Shorting stocks serves a several legitimate functions, like hedging. Fine, fine. The world’s financial system is in the process of melting down. Restrictions on short sales may help slow the slide in the near term. That would be a very good thing. In the meantime, and temporarily, investors can find some other way to hedge. That doesn’t strike me as a high price to pay.

Why blame short sellers for the mess? There’s no evidence they’re manipulating stock prices. Really? I’m still waiting to hear who bought all those Bear Stearns 25 puts last March a week before expiry. Besides, whether the manipulation was organized or not, there’s no question it’s going on, and is devastating. Surely no cabal met and secretly agreed to go after Morgan and Goldman once Lehman hit the fan, for instance. But that’s what happened, anyway. Morgan’s and Goldman’s funding models didn’t become suspect until Lehman failed, after all. But have you looked at the companies’ price charts? They’re both pictures of short sellers moving en masse on to their next victims.

Short sellers are vital in the market’s price discovery process. If I’m reading the VIX right, the equity market isn’t doing such a great job of rational price discovery, whether short sellers are participating or not.

So count me as unimpressed with the shorts’ objections. What the apologists have not talked about, meanwhile, is the issue the S.E.C. ban is presumably designed to address: the serial bear raids on financial services companies, such as investment banks, that turn speculation about insolvency into self-fulfilling prophecies. In case you’ve missed it, the process works like this: a) a short seller sells shares in an investment bank and buys credit default swaps on it; b) observers, including the bank’s customers, see its shares slide and CDSs on it rise,  and c) they become antsy about the bank’s viability and leery about doing business with it or providing it with funding; d) speculation persists, and shares fall some more while CDSs rise;  e) finally, customers and counterparties begin to back away, so that  f) everything goes splat. 
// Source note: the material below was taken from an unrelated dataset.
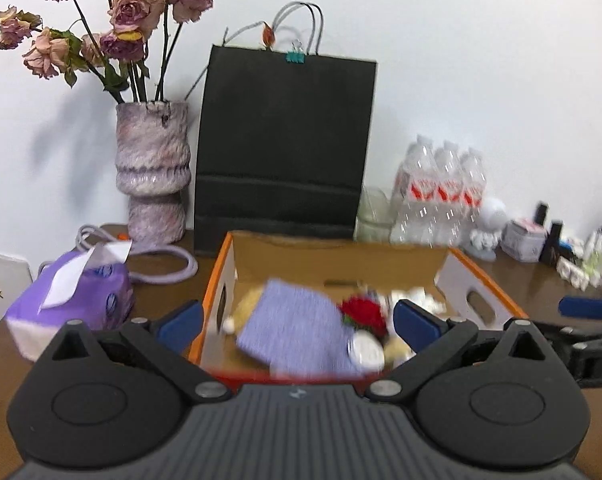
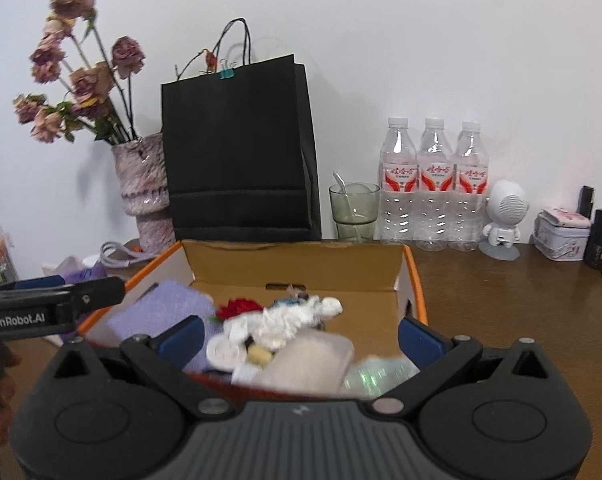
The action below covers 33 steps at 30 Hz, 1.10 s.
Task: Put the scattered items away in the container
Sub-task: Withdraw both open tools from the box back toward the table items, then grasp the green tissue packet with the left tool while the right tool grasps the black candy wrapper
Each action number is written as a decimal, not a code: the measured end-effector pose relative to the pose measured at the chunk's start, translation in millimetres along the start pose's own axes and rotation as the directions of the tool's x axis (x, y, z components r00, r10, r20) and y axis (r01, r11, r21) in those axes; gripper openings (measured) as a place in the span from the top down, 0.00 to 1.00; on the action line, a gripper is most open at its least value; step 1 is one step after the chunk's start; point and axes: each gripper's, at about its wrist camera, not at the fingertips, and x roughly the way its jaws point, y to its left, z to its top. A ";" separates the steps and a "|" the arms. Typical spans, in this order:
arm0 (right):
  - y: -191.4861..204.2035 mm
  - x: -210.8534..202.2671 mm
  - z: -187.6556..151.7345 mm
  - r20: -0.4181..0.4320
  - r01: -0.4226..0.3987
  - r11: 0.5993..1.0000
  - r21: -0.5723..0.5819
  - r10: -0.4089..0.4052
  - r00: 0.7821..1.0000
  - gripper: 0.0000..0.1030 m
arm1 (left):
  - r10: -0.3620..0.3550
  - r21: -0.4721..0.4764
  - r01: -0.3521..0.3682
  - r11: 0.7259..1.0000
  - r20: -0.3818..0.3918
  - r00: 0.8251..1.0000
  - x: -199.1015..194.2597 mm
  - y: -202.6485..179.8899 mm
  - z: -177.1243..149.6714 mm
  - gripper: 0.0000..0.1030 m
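Note:
An orange-rimmed cardboard box [image 1: 481,276] stands on the brown table; it also shows in the right wrist view [image 2: 415,276]. Inside lie a lilac cloth [image 1: 297,328], a red flower [image 1: 363,312], a round white tin [image 1: 365,349] and several white bits. The right wrist view shows the cloth [image 2: 157,312], the flower [image 2: 237,306], a white crumpled piece [image 2: 293,316] and a pale pouch [image 2: 309,364]. My left gripper [image 1: 299,322] is open and empty over the box's near edge. My right gripper [image 2: 299,334] is open and empty there too.
Behind the box stand a black paper bag [image 1: 285,140], a vase of dried roses [image 1: 153,172], water bottles [image 2: 433,184], a glass [image 2: 353,210] and a white figurine [image 2: 503,216]. A purple tissue pack [image 1: 69,300] lies left. Small tins and cosmetics [image 2: 561,236] sit right.

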 end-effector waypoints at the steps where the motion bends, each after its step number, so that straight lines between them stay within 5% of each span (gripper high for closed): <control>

Back in the days when the financial markets were working and participants were brimming with confidence, this kind of thing didn’t happen. It does now. These are highly leveraged companies that have historically depended for their existence on counterparties willing to provide short-term funding. That may or may not be an obsolete business model that needs revising. But it would be a heck of a lot easier and safer for the industry to transition to a new-and-improved business model if bear raids don’t put a big chunk of the industry out of business along the way.

P.S. None of this is to be taken as an endorsement of the S.E.C.’s order. It’s just that objections to what the S.E.C. did would be a lot more convincing if they actually addressed the problem the agency is trying to fix.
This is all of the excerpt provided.